Wogegen das Papier „Nein“ sagt
Es ist wichtig zu wissen, was dieses Papier nicht sagt.
- Es sagt nicht, dass Codelco vollständig privatisiert werden sollte (also komplett verkauft werden sollte).
- Es sagt nicht, dass das Unternehmen scheitert, weil es nicht arbeitet. Die Daten zeigen, dass sie hart arbeiten.
- Es sagt nicht, dass der Verkauf von Anteilen schlecht ist. In der Tat zeigen die Simulationen, dass der Verkauf eines kleinen Teils von Anteilen sehr gut ist. Es wird erst dann schlecht, wenn man zu viel oder die falschen Anteile verkauft.

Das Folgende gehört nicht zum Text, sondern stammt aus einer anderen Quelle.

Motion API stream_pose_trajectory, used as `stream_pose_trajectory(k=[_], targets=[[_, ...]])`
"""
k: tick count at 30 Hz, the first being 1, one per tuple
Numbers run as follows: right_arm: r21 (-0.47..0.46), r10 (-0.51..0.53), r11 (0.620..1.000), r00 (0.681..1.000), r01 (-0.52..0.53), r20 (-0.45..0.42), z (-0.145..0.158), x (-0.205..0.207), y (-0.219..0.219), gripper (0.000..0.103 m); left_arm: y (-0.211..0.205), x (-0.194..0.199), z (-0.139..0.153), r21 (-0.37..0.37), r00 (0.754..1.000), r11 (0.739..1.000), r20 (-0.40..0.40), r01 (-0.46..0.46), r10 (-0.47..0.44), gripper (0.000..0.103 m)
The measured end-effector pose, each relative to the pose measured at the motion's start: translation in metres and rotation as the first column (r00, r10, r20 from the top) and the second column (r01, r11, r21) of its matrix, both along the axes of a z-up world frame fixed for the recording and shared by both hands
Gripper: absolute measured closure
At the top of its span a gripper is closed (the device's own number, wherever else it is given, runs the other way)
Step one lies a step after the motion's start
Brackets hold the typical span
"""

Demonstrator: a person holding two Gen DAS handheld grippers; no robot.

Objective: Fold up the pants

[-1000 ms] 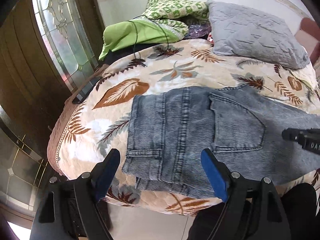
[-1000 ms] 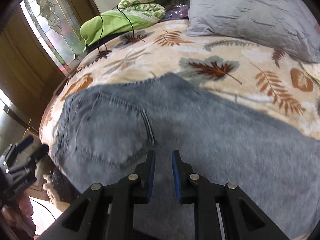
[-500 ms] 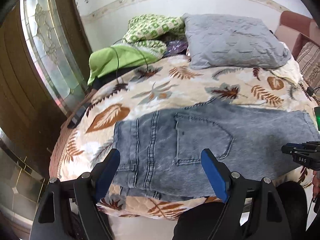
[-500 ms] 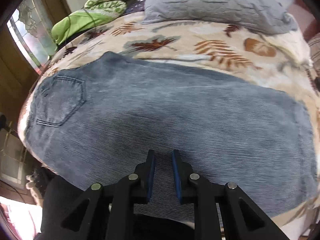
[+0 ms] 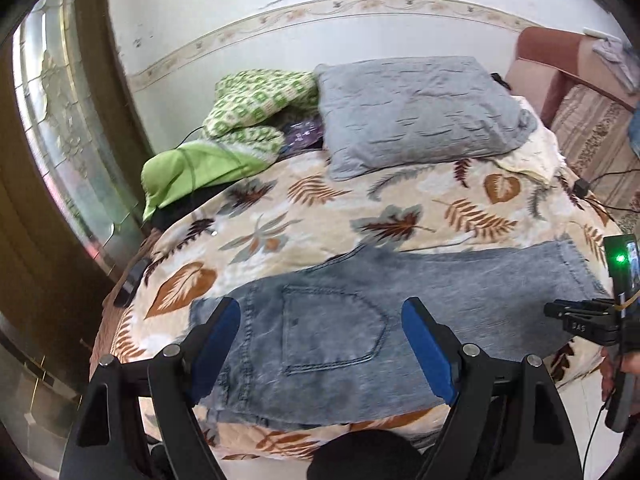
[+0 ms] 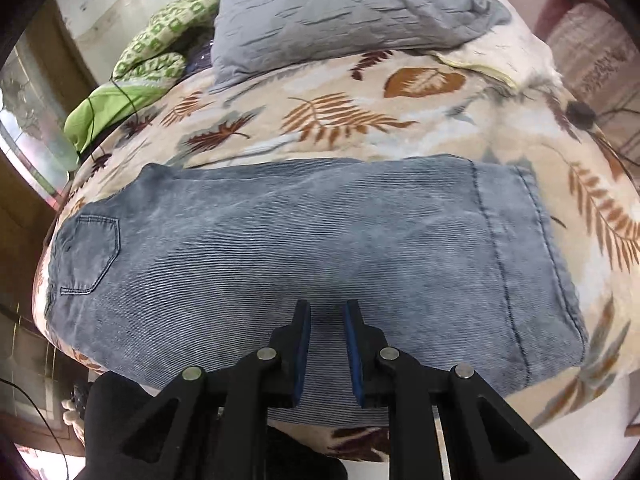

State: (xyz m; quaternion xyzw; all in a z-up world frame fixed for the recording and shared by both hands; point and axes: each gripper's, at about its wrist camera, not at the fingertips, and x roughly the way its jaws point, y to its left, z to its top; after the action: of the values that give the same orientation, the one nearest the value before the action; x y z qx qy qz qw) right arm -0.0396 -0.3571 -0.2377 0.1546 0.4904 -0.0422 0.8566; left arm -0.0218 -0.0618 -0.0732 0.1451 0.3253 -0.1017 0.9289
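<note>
Grey-blue jeans (image 5: 360,340) lie flat across the near edge of a leaf-print bed, waist at the left, hems at the right; they also show in the right wrist view (image 6: 300,248). A back pocket (image 5: 332,332) faces up. My left gripper (image 5: 322,320) is wide open and empty, held above the waist end. My right gripper (image 6: 328,320) has its jaws narrowly apart with nothing between them, above the near edge of the legs. It also shows at the right edge of the left wrist view (image 5: 576,314).
A grey pillow (image 5: 416,112) and green bedding (image 5: 224,152) lie at the far side of the bed (image 5: 320,216). A glass door (image 5: 60,140) stands at the left. A sofa (image 5: 580,92) is at the right. Cables (image 5: 592,196) trail off the bed's right corner.
Both grippers have pulled back and up from the jeans, so the whole length of the pants shows now. The jeans lie still. The right jaws have opened a little.
</note>
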Motion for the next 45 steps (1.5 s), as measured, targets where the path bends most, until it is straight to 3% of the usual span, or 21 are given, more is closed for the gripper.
stream_pose_trajectory(k=[10,22,32,45], targets=[[0.022,-0.041,0.999,0.999,0.042,-0.024,-0.014,-0.012,-0.025,0.083,-0.050,0.000,0.005,0.040,0.997,0.997,-0.004,0.073,-0.072,0.020],[0.086,-0.088,0.993,0.992,0.080,0.093,0.026,-0.033,-0.045,0.083,-0.101,-0.016,-0.019,0.081,0.974,0.977,-0.128,0.197,-0.186,0.020],[0.084,-0.024,0.996,0.986,0.010,0.166,0.058,-0.030,-0.019,0.083,-0.087,-0.013,-0.034,0.056,0.971,0.985,-0.187,0.163,-0.150,0.020],[0.071,0.018,0.997,0.987,-0.030,0.162,0.059,-0.024,-0.001,0.083,-0.073,-0.007,-0.036,0.054,0.974,0.989,-0.190,0.137,-0.124,0.020]])
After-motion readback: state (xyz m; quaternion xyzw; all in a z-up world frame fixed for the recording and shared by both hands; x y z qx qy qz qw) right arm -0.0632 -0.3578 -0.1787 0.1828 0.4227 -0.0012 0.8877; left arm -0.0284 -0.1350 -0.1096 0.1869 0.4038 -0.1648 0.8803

- Es behauptet nicht, dass das Computermodell des Unternehmens ein Kristallball ist. Der Autor betont vorsichtig, dass es sich um „Simulationen“ handelt, die auf den besten verfügbaren Daten basieren, und nicht um absolute Vorhersagen der Zukunft.
Das abschließende Fazkto
Das Papier kommt zu dem Schluss, dass Geld keine Magie ist. Man kann nicht einfach Bargeld in ein Unternehmen pumpen und erwarten, dass es ewig besser funktioniert. Es gibt eine „Grenze des öffentlichen Wertes“ – einen Punkt, an dem die Vorteile von mehr Geld durch das Chaos zu viel Menschen, die ein Stück vom Kuchen wollen, aufgewogen werden.
Für ein Unternehmen wie Codelco ist der beste Weg kein einziger großer Verkauf. Es ist ein vorsichtiger, schrittweiser Tanz: Behalten Sie die Hauptkontrolle in den Händen des Staates, verkaufen Sie kleine, separate Teile spezifischer Projekte an Experten und beobachten Sie immer den „Verkehrsstau“ der Forderungen. Wenn sie dies tun, können sie den Fruchtbaum am Leben halten und das Dorf über Generationen hinweg ernähren. Wenn sie es nicht tun, könnten sie sich eines Tages mit einem vollen Bankkonto, aber einer leeren Plantage wiederfinden.